Each dataset in the HDF5 file should be a N-dimensional tensor. The last tensor dimension (the slowest changing one) is treated as the number dimension, and split for mini-batch. For more details for ND-tensor blobs used in Mocha, see Blob.

The numerical types of the HDF5 datasets should either be Float32 or Float64. Even for multi-class labels, the integer class indicators should still be stored as floating point.

Note

For N class multi-class labels, the labels should be numerical values from 0 to N-1, even though Julia use 1-based indexing (See SoftmaxLossLayer).

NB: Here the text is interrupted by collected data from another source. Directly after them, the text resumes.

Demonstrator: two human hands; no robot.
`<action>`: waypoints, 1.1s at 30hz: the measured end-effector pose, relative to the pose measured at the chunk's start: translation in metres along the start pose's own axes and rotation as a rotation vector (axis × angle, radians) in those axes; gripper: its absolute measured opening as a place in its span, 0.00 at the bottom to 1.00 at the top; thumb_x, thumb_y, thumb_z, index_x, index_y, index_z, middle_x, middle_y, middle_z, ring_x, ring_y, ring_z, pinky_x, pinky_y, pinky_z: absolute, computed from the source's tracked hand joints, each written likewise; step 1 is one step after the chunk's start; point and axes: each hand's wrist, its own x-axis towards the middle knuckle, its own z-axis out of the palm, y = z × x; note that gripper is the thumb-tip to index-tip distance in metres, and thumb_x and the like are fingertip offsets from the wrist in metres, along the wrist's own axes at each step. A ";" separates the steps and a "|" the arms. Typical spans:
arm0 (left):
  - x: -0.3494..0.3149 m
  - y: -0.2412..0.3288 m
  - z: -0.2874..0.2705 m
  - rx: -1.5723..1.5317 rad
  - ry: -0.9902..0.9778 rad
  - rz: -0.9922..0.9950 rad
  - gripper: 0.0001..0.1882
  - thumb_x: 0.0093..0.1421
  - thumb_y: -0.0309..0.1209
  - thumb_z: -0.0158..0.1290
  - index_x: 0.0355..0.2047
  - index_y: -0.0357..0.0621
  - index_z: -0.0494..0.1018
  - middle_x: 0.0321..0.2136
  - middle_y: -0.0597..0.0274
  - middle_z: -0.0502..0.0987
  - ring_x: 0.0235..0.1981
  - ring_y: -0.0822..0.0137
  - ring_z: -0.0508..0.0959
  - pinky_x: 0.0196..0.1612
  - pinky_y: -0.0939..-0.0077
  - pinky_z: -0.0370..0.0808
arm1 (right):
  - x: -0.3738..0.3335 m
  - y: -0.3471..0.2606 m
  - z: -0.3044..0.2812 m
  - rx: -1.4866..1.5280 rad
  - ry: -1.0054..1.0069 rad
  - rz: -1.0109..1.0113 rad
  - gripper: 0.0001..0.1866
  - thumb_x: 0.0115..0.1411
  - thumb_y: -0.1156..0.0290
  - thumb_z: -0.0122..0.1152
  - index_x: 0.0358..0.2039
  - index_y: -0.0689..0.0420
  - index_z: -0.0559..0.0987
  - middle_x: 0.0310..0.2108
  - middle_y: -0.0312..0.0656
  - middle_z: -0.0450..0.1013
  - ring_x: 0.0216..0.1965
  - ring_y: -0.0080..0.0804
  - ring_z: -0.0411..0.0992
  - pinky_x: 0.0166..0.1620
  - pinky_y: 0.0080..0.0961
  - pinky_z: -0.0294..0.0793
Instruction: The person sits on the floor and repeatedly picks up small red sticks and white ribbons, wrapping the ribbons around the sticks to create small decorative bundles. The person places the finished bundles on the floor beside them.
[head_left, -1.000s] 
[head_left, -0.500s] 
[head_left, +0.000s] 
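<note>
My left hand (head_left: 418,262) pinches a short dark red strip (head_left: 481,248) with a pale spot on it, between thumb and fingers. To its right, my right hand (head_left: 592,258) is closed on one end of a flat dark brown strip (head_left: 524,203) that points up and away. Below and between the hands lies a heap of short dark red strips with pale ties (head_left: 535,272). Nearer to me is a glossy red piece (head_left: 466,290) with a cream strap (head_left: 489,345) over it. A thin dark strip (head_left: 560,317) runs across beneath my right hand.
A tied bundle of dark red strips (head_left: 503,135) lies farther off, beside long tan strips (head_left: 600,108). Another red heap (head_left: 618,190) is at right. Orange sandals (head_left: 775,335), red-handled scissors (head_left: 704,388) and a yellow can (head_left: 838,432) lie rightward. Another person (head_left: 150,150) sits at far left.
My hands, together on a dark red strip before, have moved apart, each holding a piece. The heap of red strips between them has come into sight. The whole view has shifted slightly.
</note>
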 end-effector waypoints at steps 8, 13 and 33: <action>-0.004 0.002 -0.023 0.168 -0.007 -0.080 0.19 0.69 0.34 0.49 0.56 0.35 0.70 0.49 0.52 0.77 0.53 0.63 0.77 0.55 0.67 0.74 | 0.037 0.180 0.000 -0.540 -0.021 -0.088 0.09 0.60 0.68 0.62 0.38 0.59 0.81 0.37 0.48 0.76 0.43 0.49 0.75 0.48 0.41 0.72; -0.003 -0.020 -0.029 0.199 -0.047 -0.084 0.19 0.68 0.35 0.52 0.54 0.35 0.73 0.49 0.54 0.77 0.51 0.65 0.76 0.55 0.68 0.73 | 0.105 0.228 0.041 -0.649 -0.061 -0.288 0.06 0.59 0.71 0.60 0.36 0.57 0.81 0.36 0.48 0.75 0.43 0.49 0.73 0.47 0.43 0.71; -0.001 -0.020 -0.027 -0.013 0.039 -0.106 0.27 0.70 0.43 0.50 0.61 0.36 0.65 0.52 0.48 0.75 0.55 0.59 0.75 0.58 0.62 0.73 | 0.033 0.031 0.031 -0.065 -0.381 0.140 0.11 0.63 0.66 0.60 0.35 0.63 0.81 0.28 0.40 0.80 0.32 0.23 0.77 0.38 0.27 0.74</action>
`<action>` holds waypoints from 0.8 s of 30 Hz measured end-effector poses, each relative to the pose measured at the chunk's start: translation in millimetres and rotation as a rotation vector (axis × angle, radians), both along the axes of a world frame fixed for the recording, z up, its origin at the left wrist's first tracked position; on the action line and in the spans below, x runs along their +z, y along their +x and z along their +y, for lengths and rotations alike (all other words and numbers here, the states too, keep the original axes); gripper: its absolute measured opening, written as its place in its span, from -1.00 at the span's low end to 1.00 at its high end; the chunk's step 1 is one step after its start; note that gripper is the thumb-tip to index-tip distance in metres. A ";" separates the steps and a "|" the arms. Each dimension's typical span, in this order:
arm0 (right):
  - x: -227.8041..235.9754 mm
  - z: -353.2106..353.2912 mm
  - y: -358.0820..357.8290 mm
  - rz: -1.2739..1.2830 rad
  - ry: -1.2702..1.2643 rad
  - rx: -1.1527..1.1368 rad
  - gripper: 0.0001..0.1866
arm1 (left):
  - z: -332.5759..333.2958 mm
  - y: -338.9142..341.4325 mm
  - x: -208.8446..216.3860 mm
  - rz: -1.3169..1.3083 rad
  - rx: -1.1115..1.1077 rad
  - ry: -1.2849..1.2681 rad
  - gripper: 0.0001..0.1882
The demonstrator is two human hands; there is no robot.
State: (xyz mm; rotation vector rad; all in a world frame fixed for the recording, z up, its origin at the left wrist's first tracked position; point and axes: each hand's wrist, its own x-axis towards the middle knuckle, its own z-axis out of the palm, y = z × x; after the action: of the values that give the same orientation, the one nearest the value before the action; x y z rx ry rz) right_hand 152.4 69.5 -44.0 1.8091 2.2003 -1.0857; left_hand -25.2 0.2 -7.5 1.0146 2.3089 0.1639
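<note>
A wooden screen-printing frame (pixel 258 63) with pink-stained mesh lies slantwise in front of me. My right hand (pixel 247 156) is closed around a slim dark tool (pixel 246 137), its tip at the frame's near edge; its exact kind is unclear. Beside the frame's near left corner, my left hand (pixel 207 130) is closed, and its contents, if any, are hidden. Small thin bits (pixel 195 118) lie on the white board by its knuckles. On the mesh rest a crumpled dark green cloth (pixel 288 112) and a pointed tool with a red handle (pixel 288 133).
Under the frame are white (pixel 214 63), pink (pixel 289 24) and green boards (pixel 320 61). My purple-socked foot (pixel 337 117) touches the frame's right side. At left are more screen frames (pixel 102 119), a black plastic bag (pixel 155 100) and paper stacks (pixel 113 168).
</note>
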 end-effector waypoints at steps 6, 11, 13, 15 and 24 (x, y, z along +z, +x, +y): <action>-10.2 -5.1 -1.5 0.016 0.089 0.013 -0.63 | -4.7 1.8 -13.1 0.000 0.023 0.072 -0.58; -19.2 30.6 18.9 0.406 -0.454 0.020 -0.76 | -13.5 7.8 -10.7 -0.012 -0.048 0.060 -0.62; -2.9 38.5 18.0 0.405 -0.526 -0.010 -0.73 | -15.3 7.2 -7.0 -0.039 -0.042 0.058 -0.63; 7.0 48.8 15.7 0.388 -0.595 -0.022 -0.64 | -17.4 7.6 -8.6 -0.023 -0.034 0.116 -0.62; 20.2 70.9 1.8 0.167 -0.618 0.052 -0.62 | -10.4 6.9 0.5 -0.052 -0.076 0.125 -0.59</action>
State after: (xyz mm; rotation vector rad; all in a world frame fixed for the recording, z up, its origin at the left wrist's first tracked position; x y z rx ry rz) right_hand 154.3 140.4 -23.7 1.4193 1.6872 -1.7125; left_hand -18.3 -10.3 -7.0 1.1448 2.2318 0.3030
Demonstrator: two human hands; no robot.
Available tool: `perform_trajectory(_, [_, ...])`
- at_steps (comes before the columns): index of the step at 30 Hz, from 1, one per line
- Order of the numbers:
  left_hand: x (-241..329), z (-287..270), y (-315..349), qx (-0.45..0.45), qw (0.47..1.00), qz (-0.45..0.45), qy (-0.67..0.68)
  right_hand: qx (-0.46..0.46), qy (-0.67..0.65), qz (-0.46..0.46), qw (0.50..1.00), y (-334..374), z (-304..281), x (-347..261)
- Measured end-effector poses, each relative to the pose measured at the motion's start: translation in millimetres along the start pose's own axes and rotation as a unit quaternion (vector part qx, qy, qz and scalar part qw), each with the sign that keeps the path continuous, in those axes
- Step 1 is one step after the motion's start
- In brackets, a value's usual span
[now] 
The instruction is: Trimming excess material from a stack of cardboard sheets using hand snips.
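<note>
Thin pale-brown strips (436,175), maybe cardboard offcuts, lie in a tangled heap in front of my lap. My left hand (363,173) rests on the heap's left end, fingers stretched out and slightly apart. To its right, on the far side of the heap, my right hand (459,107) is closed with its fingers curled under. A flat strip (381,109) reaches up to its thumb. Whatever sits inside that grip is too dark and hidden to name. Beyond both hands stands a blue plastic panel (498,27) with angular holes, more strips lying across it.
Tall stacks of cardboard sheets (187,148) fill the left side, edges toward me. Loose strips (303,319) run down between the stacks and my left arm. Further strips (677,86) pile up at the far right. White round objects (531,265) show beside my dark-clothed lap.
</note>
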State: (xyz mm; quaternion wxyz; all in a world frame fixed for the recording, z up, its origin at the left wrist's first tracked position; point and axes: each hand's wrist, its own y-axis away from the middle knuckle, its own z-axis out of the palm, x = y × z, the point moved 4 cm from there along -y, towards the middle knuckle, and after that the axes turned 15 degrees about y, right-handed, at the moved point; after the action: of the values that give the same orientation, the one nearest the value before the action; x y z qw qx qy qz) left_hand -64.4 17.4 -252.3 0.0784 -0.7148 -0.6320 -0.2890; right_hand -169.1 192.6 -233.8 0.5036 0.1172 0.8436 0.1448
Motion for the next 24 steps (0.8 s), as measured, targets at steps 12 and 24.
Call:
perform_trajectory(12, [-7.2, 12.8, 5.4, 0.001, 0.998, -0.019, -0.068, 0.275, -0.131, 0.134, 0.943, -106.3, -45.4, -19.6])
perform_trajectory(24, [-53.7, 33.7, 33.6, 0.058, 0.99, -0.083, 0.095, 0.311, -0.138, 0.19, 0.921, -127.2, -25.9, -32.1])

The HDF5 dataset format is compatible with Caffe. If you want to compare the results of Mocha to Caffe on the same data, you could use Caffe’s HDF5 Data Layer to read from the same HDF5 files Mocha is using.

source

File name of the data source. The source should be a text file, in which each line specifies a file name to a HDF5 file to load.

batch_size

The number of data samples in each mini batch.

tops

Default [:data, :label]. List of symbols, specifying the name of the blobs to feed to the top layers. The names also correspond to the datasets to load from the HDF5 files specified in the data source.

transformers

Default []. List of data transformers. Each entry in the list should be a tuple of (name, transformer), where name is a symbol of the corresponding output blob name, and transformer is a data transformer that should be applied to the blob with the given name. Multiple transformers could be given to the same blob, and they will be applied in the order provided here.

shuffle

Default false. When enabled, the data is randomly shuffled. Data shuffling is useful in training, but for testing, there is no need to do shuffling. Shuffled access is a little bit slower, and it requires the HDF5 dataset to be mmappable. For example, the dataset can neither be chunked nor be compressed. Please refer to the documention for HDF5.jl for more details.

Note

Current mmap in HDF5.jl does not work on Windows. See issue 89 on Github.

class MemoryDataLayer

Wrap an in-memory Julia Array as data source. Useful for testing.

tops

Default [:data, :label]. List of symbols, specifying the name of the blobs to produce.

batch_size

The number of data samples in each mini batch.

data

List of Julia Arrays. The count should be equal to the number of tops, where each Array acts as the data source for each blob.

transformers

Default []. See transformers of HDF5DataLayer.